• Thursday 22nd August 2019

It’s Systemic

  • Published on: July 17, 2019

  • A system that must necessarily gobble up seventy percent of the country’s annual budget to sustain its administrative infrastructure is certainly not toned up for development. So, when eggheads prescribe immediate, short, medium and long term planning to cope with seasonal disasters, we must merely dismiss these truths as wishful thinking. Government planning since the past three decades centers on government sustenance given that we have systematically dismantled painfully built structures of long term capabilities. In the process, traditional disaster management institutions have virtually been relegated as old hat in utter disregard of their continuing utility. Current disaster managers are ideologically inhibited from probing how seasonal floods were coped with through the management of the masses in and around, shall we say the Bheri and Narayani embankments. Flooding, after all is n new Nepali phenomena and the modernists’ conclusion that public encroachment and poor land use management accounts for much of today’s disaster is mere dismissal in the sense that no probe evidently has begun as to who actually tampered with old wisdoms. The culprits by most accounts remain in the politico-administrative compared system who benefited from the tampering. We now, conveniently, admit that the land mafia is to blame for much of the tampering in land use policies. We do not accept that this mafia is part and parcel of the politics that this system nurtures.
    We are coining new words such as the ‘dozer and tipper’ culture. If river embankments and traditional water drainage have been encroached upon by the ‘land mafia’ the ‘dozer and tipper cultures, we say, contribute to the erosion of the fragile hill sides and river beds where excavators fill trippers with sediments precious to river stability. Political licensing and political road building sans the essential expertise and technical supervision have rendered even the political attention to save the Chure futile. We accept it. But the system is helpless since it must nurture a support base that has, in its latest version, allowed the upliftment of these residual contractors to elected public office. The system is feeding on itself. This is why Prime Minister K.P. Oli can only admit mistakes but is hapless when it comes to corrections since such will only threaten his dislodgement. It should be evident that this applies to every and any body that replaces him since that currently aspiring individual will replace him with the same compulsions. Those who are advocating change from the use of the same systemic institutions are thus suffering from delusions conditioned by ideological impediments preventing them at probing the past for lessons into how the country coped.
    The past has been unceremoniously dunked by modernist ideologues and functionaries who never knew our past.

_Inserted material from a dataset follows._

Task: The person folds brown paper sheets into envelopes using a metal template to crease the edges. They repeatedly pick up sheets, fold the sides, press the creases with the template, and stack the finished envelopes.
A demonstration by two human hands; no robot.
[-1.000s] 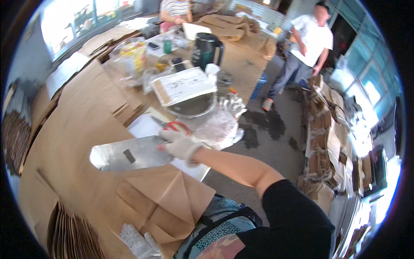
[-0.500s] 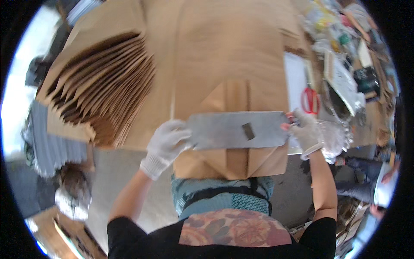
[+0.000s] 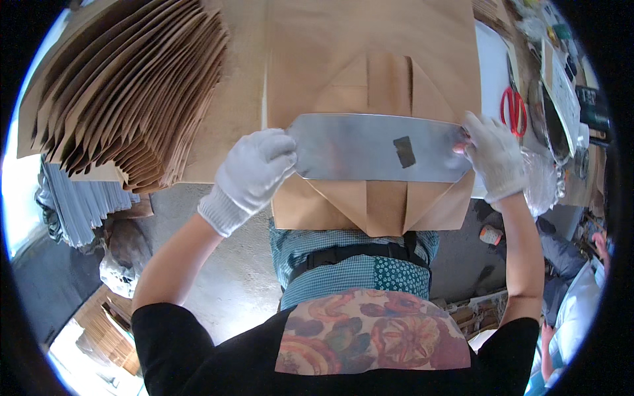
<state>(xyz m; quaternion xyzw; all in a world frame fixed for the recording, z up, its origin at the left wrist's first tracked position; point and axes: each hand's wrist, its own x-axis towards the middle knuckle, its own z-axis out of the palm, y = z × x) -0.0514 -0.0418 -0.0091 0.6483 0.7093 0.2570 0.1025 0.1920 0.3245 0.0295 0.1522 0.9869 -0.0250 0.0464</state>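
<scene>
A flat grey metal plate (image 3: pixel 350 146) with clipped corners and a small dark patch lies level across the opened, folded end of a brown paper bag (image 3: pixel 389 82). Its left end is gripped by my white-gloved left hand (image 3: pixel 254 168), fingers curled over the corner. My right hand (image 3: pixel 498 155), also gloved, pinches the other end, with bare fingertips showing on the metal. Creased triangular folds of the bag show above and below the plate. The bag's near flap hangs over the table edge, close to my checked apron (image 3: pixel 356 280).
Fanned brown paper bags (image 3: pixel 132 99) are piled at the left, with grey sheets (image 3: pixel 89 204) below. Red-handled scissors (image 3: pixel 513 112) lie on white paper (image 3: pixel 490 72) at the right, near a plastic bag (image 3: pixel 541 181). Another person's sleeve (image 3: pixel 574 317) shows at the lower right.
My view has shifted, so the table and bag sit higher in the picture. Both hands still hold the plate's ends, and it stays across the bag's folded end.
</scene>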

It is not the past that denied us the necessary space between river banks and public settlements. It is not the past that uprooted trees without leaving a stub conducive to rebirth. These are modern phenomena accelerated by modernist political change leaving the knowledgeable helpless castaways. Our painfully built up pool of engineers, technicians and social scientists who talk sense must all survive kowtowing to the vicissitudes of self-serving political masters who are where they are because they are masters in the use of the system. It is, thus, the system that must go and this is know value judgement.